Sorry Bhaskar - America's education system is not aa true meritocracy! It never was and never will be. As you see from the text the rich people's kids got to continue on... where is their hard work and intellectual superiority in the equation? All Ivy League schools allow for legacy kids to get in which is why GW got to go to Yale.

paulKimson said...

Education will lead us in the way of prosperity. Our all success is depended on qualification. Education can groom us in different way. With education, we can easily achieve our goals. read more if you need details description.

Unknown said...

Smart work! on this site I read that many people were nothing but now they are in the list of geniuses because of education.

yashlittle said...

In different schools, They teach kids because they want to see them learn. And when those kids are in a place that doesn't value learning. We should realize them the importance of education in our lives. You can get best essay writers at Hope so, you'll love it.

paulKimson said...

Our education system can make the rubbish people to geniuse. If they show all their concentration on studies. Then noboady can stop him to achieve success. We have for all students.

Kenneth H. Little said...

Educational progress starts at the beginning.

Every students should be able to gain 90%+ mastery on every single learning unit from kindergarten on before seeing the next learning unit.
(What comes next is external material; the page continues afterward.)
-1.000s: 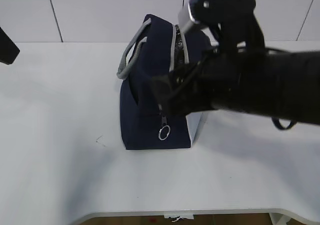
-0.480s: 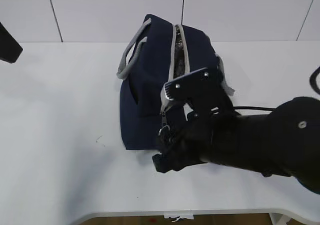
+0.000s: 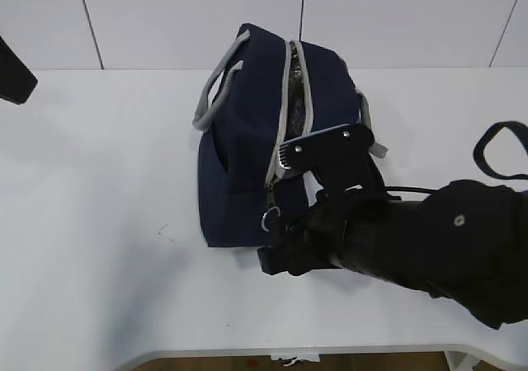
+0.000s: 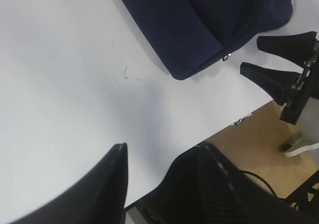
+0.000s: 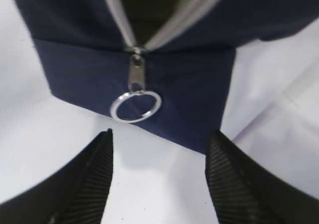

We cluster children according to their chronological age. Chronological age is the least relevant criteria for clustering children into educational environments, while subject specific neurological readiness is the most important.

We know this, but still cluster children according to age and expect some to scurry along desperately trying to keep up, while simultaneously holding fast learners back; and then scratch our heads when children lose interest and under-perform.